Data segment START
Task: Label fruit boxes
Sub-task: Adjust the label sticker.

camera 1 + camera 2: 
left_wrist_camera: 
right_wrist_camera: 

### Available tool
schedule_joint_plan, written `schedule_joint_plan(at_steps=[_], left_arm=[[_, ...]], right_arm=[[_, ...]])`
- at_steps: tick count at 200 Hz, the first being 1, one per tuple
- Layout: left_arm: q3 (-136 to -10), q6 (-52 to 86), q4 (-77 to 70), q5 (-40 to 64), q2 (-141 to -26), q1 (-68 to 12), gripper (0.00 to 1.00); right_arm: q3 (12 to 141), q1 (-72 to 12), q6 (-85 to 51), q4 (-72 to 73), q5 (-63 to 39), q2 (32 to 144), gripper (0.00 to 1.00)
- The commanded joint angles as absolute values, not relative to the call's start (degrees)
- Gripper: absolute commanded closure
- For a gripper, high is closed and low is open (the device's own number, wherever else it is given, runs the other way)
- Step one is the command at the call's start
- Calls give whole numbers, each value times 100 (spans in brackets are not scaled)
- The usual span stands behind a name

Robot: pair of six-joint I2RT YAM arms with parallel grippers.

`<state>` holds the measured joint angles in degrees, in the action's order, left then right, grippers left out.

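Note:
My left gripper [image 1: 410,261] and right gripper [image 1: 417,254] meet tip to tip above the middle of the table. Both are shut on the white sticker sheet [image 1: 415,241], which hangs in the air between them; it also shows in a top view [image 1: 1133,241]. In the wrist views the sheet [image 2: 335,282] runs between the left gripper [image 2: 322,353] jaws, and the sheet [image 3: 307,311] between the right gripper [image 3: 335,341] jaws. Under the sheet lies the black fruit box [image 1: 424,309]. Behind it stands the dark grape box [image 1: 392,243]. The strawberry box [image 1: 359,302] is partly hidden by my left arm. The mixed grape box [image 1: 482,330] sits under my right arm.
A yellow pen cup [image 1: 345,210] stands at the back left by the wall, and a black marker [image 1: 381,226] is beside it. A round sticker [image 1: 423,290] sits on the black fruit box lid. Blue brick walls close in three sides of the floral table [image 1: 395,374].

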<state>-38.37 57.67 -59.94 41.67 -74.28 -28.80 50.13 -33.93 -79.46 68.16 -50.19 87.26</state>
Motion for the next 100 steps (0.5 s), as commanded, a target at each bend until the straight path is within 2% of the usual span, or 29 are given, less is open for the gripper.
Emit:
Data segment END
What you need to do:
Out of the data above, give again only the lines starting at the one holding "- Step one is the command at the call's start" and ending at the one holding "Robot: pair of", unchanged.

Response below:
- Step one is the command at the call's start
- Calls give whole numbers, each value times 100 (spans in brackets are not scaled)
- The usual span stands behind a name

Robot: pair of six-joint I2RT YAM arms with parallel grippers.

The required output is now complete.